#### TASK ITEM
Could the listing below be reproduced exactly, minus its pictures?

#### AVAILABLE DATA

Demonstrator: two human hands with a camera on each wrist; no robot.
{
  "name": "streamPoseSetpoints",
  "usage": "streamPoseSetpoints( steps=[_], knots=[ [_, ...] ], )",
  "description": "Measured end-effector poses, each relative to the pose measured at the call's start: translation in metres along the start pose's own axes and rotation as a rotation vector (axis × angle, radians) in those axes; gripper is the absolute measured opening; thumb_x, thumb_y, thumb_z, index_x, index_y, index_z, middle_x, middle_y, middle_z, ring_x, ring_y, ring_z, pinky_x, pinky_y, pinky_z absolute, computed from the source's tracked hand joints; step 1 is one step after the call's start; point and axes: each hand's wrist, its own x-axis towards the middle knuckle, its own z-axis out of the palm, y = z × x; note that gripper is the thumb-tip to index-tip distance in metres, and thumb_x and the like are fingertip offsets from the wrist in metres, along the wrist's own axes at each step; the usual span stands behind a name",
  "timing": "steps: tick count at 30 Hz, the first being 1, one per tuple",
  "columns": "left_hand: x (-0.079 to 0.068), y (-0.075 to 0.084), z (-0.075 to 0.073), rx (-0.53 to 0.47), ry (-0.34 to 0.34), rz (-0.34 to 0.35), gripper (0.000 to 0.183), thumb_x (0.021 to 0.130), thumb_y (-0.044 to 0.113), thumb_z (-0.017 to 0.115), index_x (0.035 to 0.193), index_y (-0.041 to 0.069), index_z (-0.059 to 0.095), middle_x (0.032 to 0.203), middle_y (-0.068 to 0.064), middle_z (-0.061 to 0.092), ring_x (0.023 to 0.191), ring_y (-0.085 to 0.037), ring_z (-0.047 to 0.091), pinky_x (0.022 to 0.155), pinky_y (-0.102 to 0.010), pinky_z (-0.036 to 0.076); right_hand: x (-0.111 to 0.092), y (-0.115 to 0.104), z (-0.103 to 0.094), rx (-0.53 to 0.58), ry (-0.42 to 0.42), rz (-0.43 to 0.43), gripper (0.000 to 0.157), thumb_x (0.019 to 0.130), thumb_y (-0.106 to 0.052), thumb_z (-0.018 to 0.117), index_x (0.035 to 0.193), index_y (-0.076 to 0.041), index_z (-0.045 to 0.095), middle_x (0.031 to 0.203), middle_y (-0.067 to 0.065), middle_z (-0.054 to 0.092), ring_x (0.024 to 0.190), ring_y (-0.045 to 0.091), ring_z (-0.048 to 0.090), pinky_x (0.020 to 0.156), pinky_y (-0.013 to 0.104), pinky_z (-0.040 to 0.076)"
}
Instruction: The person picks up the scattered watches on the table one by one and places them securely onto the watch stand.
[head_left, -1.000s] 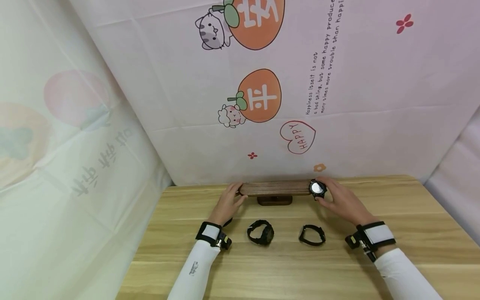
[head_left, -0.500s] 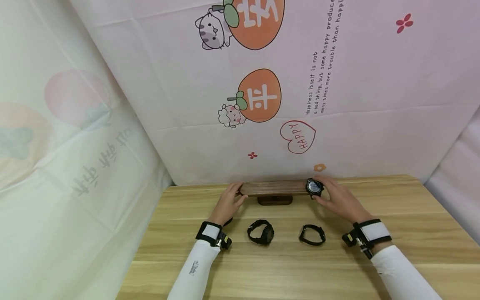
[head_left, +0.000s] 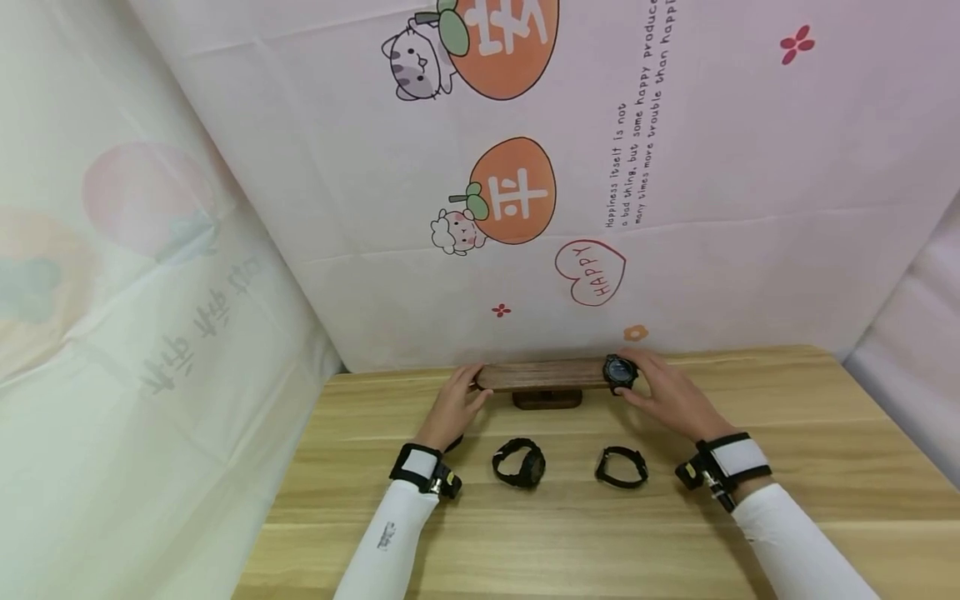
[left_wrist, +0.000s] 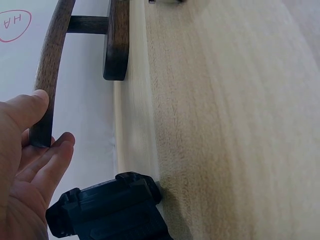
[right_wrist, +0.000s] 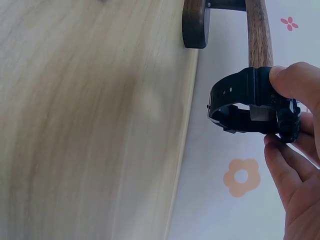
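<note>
A dark wooden watch stand (head_left: pixel 543 375) with a horizontal bar stands at the back of the table. My left hand (head_left: pixel 452 407) grips the bar's left end, thumb (left_wrist: pixel 37 102) in front and fingers behind. With my right hand (head_left: pixel 671 396) I hold a black wristwatch (head_left: pixel 620 372) by its case, between thumb and fingers. Its closed strap loop (right_wrist: pixel 235 107) encircles the bar's right end, and the bar's tip shows inside the loop in the right wrist view. Two more black watches lie on the table in front: one with a round case (head_left: pixel 532 468) and a slimmer one (head_left: pixel 622 467).
The light wooden table (head_left: pixel 555 542) ends at the back against a printed white cloth (head_left: pixel 375 275). More cloth hangs at the left and right sides. Each wrist wears a strapped camera, such as the black one (left_wrist: pixel 110 207) in the left wrist view.
My right hand has moved left, sliding the watch a short way further along the bar. The left hand keeps its grip on the bar's other end. The head view has shifted slightly.
</note>
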Motion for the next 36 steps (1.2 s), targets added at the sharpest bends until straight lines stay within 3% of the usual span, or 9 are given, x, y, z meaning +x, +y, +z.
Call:
streamPoseSetpoints(
  steps=[13,36],
  knots=[
    [-0.002,-0.002,0.0,-0.007,0.013,0.02,0.058,0.095,0.028,0.063,0.147,0.011,0.041,0.14,-0.011,0.048,0.12,-0.023,0.052,0.094,-0.035,0.052,0.004,-0.006,0.005,0.016,-0.041,0.046,0.069,0.086,-0.032,0.074,0.144,-0.014,0.043,0.14,0.014,0.049,0.119,0.033,0.051,0.095,0.054,0.048],
    [-0.002,0.002,0.001,-0.01,0.036,0.001,0.057,0.094,0.024,0.065,0.145,0.01,0.043,0.14,-0.011,0.049,0.122,-0.023,0.05,0.097,-0.037,0.05,0.008,-0.011,0.014,-0.007,-0.024,0.013,0.07,0.086,-0.033,0.073,0.145,-0.012,0.041,0.141,0.015,0.049,0.123,0.034,0.048,0.101,0.055,0.043]
  ],
)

#### TASK OUTPUT
Demonstrator: two human hands with a camera on each wrist; no robot.
{
  "name": "streamPoseSetpoints",
  "usage": "streamPoseSetpoints( steps=[_], knots=[ [_, ...] ], )",
  "description": "Measured end-effector poses, each relative to the pose measured at the call's start: translation in metres along the start pose's own axes and rotation as a rotation vector (axis × angle, radians) in those axes; gripper is the absolute measured opening; thumb_x, thumb_y, thumb_z, index_x, index_y, index_z, middle_x, middle_y, middle_z, ring_x, ring_y, ring_z, pinky_x, pinky_y, pinky_z absolute, computed from the source's tracked hand joints; step 1 is one step after the call's start; point and axes: each hand's wrist, its own x-axis towards the middle knuckle, its own z-axis out of the palm, y = z × x; note that gripper is the thumb-tip to index-tip distance in metres, and thumb_x and the like are fingertip offsets from the wrist in metres, along the wrist's own axes at each step; the usual span stands behind a name",
  "timing": "steps: tick count at 30 Hz, the first being 1, one per tuple",
  "columns": "left_hand: x (-0.079 to 0.068), y (-0.075 to 0.084), z (-0.075 to 0.073), rx (-0.53 to 0.47), ry (-0.34 to 0.34), rz (-0.34 to 0.35), gripper (0.000 to 0.183), thumb_x (0.021 to 0.130), thumb_y (-0.044 to 0.113), thumb_z (-0.017 to 0.115), index_x (0.035 to 0.193), index_y (-0.041 to 0.069), index_z (-0.059 to 0.095), middle_x (0.032 to 0.203), middle_y (-0.068 to 0.064), middle_z (-0.061 to 0.092), ring_x (0.023 to 0.191), ring_y (-0.085 to 0.037), ring_z (-0.047 to 0.091), pinky_x (0.022 to 0.155), pinky_y (-0.102 to 0.010), pinky_z (-0.036 to 0.076); right_hand: x (-0.111 to 0.092), y (-0.115 to 0.104), z (-0.103 to 0.094), rx (-0.53 to 0.58), ry (-0.42 to 0.42), rz (-0.43 to 0.43), gripper (0.000 to 0.157), thumb_x (0.019 to 0.130), thumb_y (-0.106 to 0.052), thumb_z (-0.018 to 0.117), index_x (0.035 to 0.193), index_y (-0.076 to 0.041), index_z (-0.045 to 0.095), middle_x (0.031 to 0.203), middle_y (-0.067 to 0.065), middle_z (-0.054 to 0.092), ring_x (0.024 to 0.190), ring_y (-0.045 to 0.091), ring_z (-0.048 to 0.090), pinky_x (0.020 to 0.156), pinky_y (-0.013 to 0.104), pinky_z (-0.040 to 0.076)"
}
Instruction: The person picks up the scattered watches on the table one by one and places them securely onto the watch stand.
[head_left, -1.000s] 
[head_left, -0.500s] 
[head_left, +0.000s] 
[left_wrist, +0.000s] 
[right_wrist, +0.000s] 
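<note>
A dark wooden watch stand (head_left: pixel 543 375) with a horizontal bar stands at the back of the table. My left hand (head_left: pixel 452 407) grips the bar's left end, thumb (left_wrist: pixel 37 102) in front and fingers behind. With my right hand (head_left: pixel 671 396) I hold a black wristwatch (head_left: pixel 620 372) by its case, between thumb and fingers. Its closed strap loop (right_wrist: pixel 235 107) encircles the bar's right end, and the bar's tip shows inside the loop in the right wrist view. Two more black watches lie on the table in front: one with a round case (head_left: pixel 532 468) and a slimmer one (head_left: pixel 622 467).
The light wooden table (head_left: pixel 555 542) ends at the back against a printed white cloth (head_left: pixel 375 275). More cloth hangs at the left and right sides. Each wrist wears a strapped camera, such as the black one (left_wrist: pixel 110 207) in the left wrist view.
My right hand has moved left, sliding the watch a short way further along the bar. The left hand keeps its grip on the bar's other end. The head view has shifted slightly.
</note>
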Motion for the next 36 steps (1.2 s), targets added at the sharpest bends until straight lines stay within 3% of the usual span, or 9 are given, x, y, z meaning +x, +y, +z.
Call:
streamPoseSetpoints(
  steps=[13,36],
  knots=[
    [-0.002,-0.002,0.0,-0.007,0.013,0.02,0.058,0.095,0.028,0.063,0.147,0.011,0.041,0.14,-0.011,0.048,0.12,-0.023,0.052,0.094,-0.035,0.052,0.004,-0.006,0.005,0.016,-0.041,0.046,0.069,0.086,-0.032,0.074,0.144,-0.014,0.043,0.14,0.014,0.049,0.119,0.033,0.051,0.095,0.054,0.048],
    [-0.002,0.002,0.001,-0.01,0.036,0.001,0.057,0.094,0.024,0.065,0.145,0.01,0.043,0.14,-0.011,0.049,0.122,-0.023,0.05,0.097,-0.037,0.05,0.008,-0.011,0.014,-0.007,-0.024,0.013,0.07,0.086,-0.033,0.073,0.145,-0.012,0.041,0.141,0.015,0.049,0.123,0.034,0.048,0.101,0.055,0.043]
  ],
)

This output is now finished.